According to the researchers, on an average people stayed online for about 20 hours a week and for 16 to 24-year-olds this figure rises to over 27 hours.

According to researcher Sander Kooijman, the increasing prevalence of obesity was associated with a disrupted sleep-wake pattern in humans and coincided with the availability of artificial light.

Sander Kooijman and colleagues' study is published in the Proceedings of the National Academy of Sciences of the United States of America.

Artificial light exposure had been linked to weight gain for several years.

The researchers at LUMC defined artificial light as any light that was not from the sun, including overhead lighting, computer screens, smart phones and streetlights.

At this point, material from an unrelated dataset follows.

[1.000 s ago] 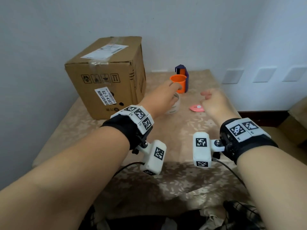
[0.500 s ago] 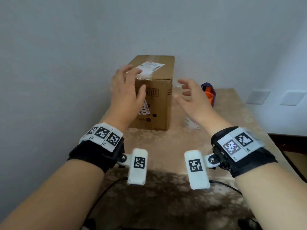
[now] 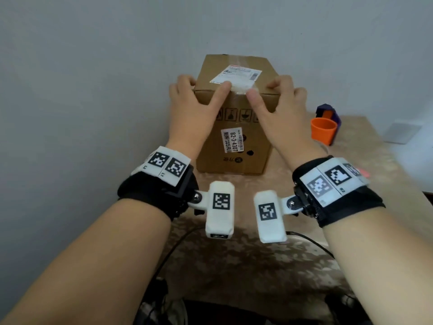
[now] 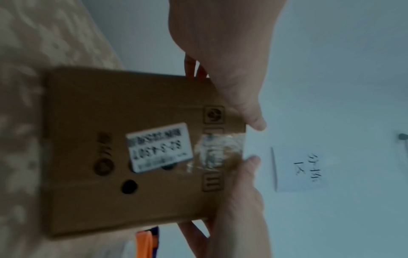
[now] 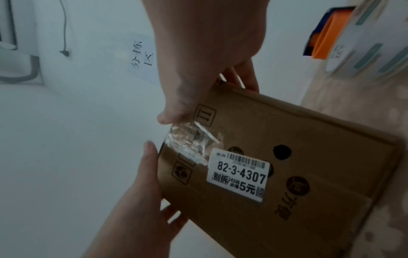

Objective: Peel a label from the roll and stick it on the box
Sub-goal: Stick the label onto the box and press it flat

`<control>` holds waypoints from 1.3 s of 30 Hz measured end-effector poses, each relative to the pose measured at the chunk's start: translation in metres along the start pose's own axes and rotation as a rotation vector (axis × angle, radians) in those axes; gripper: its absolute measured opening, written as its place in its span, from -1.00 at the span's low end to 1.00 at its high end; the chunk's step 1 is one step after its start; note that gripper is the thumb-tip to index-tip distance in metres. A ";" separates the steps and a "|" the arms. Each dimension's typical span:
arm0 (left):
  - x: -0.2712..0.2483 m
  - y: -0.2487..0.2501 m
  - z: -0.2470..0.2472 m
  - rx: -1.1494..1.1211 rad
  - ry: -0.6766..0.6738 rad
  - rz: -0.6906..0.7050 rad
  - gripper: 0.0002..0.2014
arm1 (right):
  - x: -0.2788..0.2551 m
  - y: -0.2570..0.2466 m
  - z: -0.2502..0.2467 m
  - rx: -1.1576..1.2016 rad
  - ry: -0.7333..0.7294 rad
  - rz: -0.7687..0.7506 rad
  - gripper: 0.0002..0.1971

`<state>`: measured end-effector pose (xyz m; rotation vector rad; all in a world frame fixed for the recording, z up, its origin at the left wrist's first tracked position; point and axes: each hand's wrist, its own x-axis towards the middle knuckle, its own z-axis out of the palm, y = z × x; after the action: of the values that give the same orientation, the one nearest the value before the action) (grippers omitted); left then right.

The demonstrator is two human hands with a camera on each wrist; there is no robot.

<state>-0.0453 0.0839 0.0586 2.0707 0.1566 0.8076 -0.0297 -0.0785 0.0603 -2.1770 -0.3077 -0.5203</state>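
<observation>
- Left hand (image 3: 192,109): grip on the upper left corner of the box; thumb across the front top edge, fingers curled over the left side. Carries no label.
- Box (image 3: 234,146): brown cardboard, upright on the tabletop (image 3: 234,266) against the wall, held between both hands. Whether it is lifted or merely steadied cannot be told.
- Shipping label (image 3: 236,77): large white sheet already on the box top, under clear tape. Judged to be original, not from the roll.
- Barcode sticker (image 3: 230,139): on the front face, marked 82-3-4307. Likewise judged original.
- Right hand (image 3: 278,106): grip on the upper right corner of the box, thumb on the front edge, fingers curled over the top and right side. Carries no label.
- Label roll (image 5: 371,47): white, printed labels showing, on the tabletop to the right of the box, apart from both hands; seen only in the right wrist view.
- Orange cup (image 3: 323,131): right of the box, in front of a purple object (image 3: 328,112).
- Progress: judged early. Box being positioned; no label peeled yet, none freshly stuck. Peeling and sticking both remain.
</observation>
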 end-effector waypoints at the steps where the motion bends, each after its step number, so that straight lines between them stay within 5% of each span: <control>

According to an article published in 2013 in the Federation of American Societies for Experimental Biology journal, mice fed with a low-fat diet but exposed to artificial light for prolonged periods of time actually gained more weight than mice on a high-fat diet.

The research team from LUNC looked into a type of fat known as brown adipose tissue (BAT) or brown fat, which plays a key role in energy expenditure by changing energy from food into heat. In other words BAT burned calories.

The mice were exposed to artificial lights for 12, 16, and 24 hours per day for five weeks. The researchers found that though they consumed the same diet, mice exposed to artificial light for 24 hours showed significantly higher fat increases than those exposed to 12 hours of light.

Further studies showed that prolonged artificial light exposure attenuated BAT activity, which increased body fat. It was shown that the longer the exposure to artificial lights, the greater was the reduction of conversion of fatty acids and glucose into heat in mice.

Assuming the extrapolation of data to humans, Patrick C N Rensen said the researchers' observations might implicate that the current obesity epidemic was at least partly due to increased light pollution.